Slaughter fights like a man who’s two seconds from pulling a hamstring. The choreography is so stiff you can practically hear the stuntmen counting beats: “One-two—duck—three-four—fall into fruit stand.”
The shootouts are even worse. Every bullet sounds like it was dubbed in using a cap gun from a dollar store. The editing is schizophrenic at best—action scenes cut from car to face to ceiling fan to monkey to car again. The cinematographer must’ve filmed this while dangling from a ceiling by his shoelaces.
The Romance: Blink and You’ll Miss It (But Please Don’t Blink)
In one of cinema’s great crimes against believability, Slaughter pairs our monosyllabic hero with a glamorous woman named Ann (Stella Stevens). She’s Felice’s girlfriend, but that doesn’t stop her from immediately falling for Slaughter after one conversation and half a smolder. Their chemistry is nonexistent—less heat than a freezer aisle on Pluto.

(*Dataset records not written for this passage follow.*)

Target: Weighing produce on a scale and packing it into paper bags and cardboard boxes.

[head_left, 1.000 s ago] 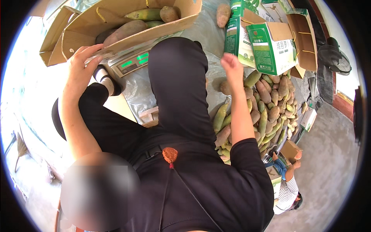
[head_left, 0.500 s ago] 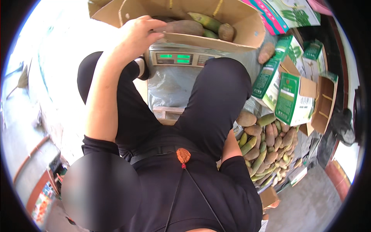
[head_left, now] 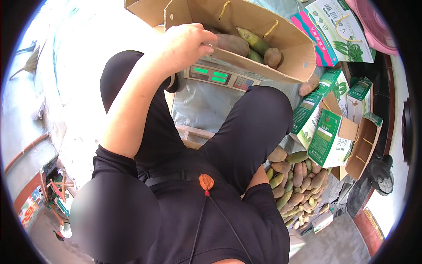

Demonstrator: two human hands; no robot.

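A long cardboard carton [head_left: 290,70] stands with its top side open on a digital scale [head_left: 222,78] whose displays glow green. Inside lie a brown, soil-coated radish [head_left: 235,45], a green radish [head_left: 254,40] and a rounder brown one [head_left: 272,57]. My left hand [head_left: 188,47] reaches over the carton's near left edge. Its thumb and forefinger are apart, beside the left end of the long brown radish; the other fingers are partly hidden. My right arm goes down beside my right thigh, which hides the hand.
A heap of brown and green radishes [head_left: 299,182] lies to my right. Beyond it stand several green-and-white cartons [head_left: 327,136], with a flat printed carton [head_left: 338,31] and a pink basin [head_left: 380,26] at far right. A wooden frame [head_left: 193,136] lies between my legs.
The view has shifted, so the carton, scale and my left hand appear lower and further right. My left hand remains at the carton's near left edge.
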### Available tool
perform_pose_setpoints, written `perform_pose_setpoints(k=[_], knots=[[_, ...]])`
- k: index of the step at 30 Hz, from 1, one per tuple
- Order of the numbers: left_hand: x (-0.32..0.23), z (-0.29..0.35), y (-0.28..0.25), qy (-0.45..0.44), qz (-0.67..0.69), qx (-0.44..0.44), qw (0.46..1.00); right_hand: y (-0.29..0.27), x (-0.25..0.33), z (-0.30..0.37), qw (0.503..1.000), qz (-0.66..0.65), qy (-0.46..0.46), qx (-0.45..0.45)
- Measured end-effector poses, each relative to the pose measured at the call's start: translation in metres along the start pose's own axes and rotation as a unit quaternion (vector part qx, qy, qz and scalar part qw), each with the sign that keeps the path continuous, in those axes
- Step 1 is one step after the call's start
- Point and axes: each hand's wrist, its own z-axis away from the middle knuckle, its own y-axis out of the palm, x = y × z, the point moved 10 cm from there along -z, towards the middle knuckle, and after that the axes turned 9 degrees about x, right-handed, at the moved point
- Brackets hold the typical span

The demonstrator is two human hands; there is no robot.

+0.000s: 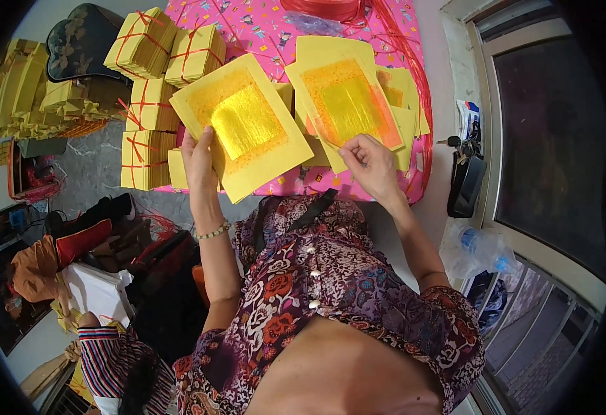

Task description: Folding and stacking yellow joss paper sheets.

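My left hand (200, 166) is closed on a few yellow joss paper sheets (284, 138), thumb on top near the shiny gold foil square. They are tilted and held above the table's near edge. To the right, my right hand (373, 169) pinches the lower edge of another joss paper sheet (348, 104), which also bears a gold square on an orange printed patch. That sheet lies over more yellow sheets (405, 135), fanned unevenly beneath it. Whether my right fingers hold one sheet or more, I cannot tell.
Bundles of yellow paper (145, 104) tied with red string stand stacked at the table's left. Red plastic strands (424, 104) hang down the right side of the pink patterned tablecloth (261, 34). A dark padded chair (85, 41) stands far left. A person's striped sleeve (119, 363) shows lower left.
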Motion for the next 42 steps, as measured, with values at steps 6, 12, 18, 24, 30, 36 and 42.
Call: perform_pose_setpoints(k=[6, 12, 18, 24, 30, 36, 42], knots=[[0.001, 0.007, 0.036, -0.05, 0.043, 0.065, 0.996, -0.032, -0.02, 0.003, 0.976, -0.206, 0.043, -0.05], [0.025, -0.003, 0.103, -0.008, 0.015, 0.147, 0.989, -0.08, 0.002, 0.005, 0.964, -0.236, -0.011, -0.118], [0.051, -0.003, 0.168, 0.058, -0.103, 0.178, 0.977, -0.071, 0.052, 0.007, 0.995, 0.04, -0.008, -0.092], [0.07, 0.004, 0.178, -0.073, -0.059, 0.188, 0.978, -0.037, 0.057, 0.007, 0.992, 0.1, -0.078, -0.026], [0.069, 0.003, 0.183, -0.075, -0.065, 0.193, 0.976, -0.019, 0.042, 0.009, 0.99, 0.11, -0.086, 0.031], [0.067, 0.001, 0.18, 0.001, -0.116, 0.192, 0.975, -0.088, 0.017, 0.007, 0.956, 0.162, -0.077, -0.232], [0.072, -0.002, 0.178, -0.005, -0.132, 0.187, 0.973, -0.074, -0.073, -0.003, 0.99, -0.013, 0.089, -0.109]])
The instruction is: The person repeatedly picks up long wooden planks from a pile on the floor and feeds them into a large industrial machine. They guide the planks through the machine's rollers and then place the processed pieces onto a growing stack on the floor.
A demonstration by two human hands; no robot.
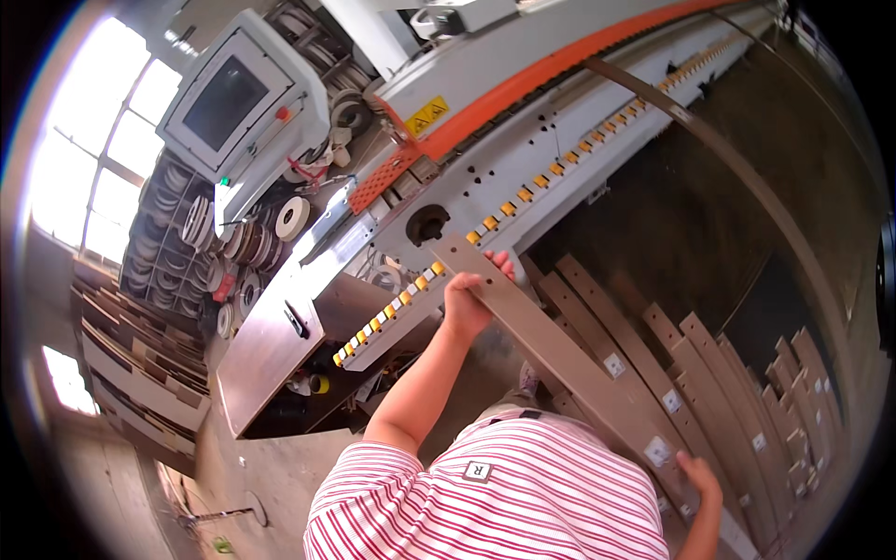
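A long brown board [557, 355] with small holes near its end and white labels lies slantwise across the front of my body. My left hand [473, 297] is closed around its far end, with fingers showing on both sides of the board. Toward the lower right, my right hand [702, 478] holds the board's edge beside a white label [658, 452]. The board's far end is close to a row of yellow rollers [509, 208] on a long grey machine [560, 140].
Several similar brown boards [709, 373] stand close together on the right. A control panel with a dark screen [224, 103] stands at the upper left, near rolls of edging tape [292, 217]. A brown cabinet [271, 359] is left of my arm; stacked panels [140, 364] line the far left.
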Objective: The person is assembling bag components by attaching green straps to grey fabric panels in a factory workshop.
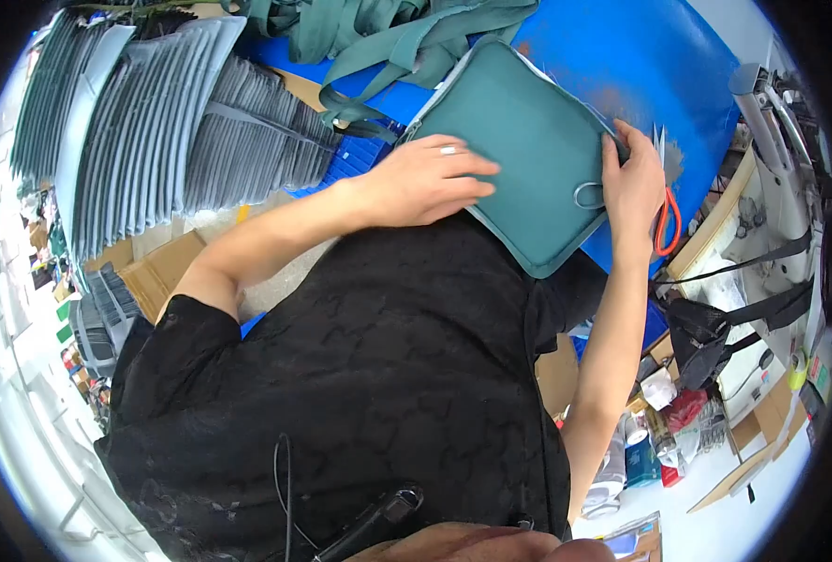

Their love scenes are awkward and dry, like two mannequins trying to make out in a wind tunnel. There’s more passion in a ham sandwich. She spends the rest of the movie either begging Slaughter to run away with her or screaming as bullets fly past her hair extensions.
The Direction: Oscar Williams, Please Report to Earth
Director Oscar Williams seems to think every shot should either be a dramatic zoom or a Dutch angle. Subtlety? Not in this zip code. Every time someone walks into a room, it’s like the camera is trying to escape through the window.
Williams also has a strange affection for lingering reaction shots. Someone gets punched? Cut to a full five seconds of a guy blinking. A car explodes? Let’s pan slowly across everyone’s sweaty, confused faces for half a minute. You could nap between line readings and not miss a beat.
The Score: Funked Up and Out of Place
The soundtrack is funkadelic—no surprise, since this was the era of Curtis Mayfield and Isaac Hayes. But here, the funky grooves clash with the tone like a disco ball at a funeral. Every time Slaughter stares moodily into the distance, wah-wah guitars kick in like he’s about to dance, not kill a man with a garden rake.
Final Thoughts: Slaughtered Expectations
Slaughter is a film that wants to be tough but ends up tired. It aims for gritty revenge drama and lands somewhere between slapstick and self-parody. Jim Brown is wasted, the villains are laughable, and the plot is stitched together like a ransom note made from old Playboy issues and war flashbacks.
The film has some unintentional charm—mostly in the “so-bad-it’s-weirdly-watchable” department—but that’s not the kind of praise anyone wants to put on a poster.
If you’re a fan of Blaxploitation, skip this one and stick with Coffy, Super Fly, or even Black Caesar. If you want to watch Slaughter, just know that you’ve been warned. And maybe keep some strong coffee nearby.
Rating: 1.5 out of 5 Exploding Corvettes
One point for Jim Brown’s sheer presence. Half a point for Rip Torn’s commitment to insanity. The rest? Lost in the rubble of logic, pacing, and that monkey subplot we never got closure on.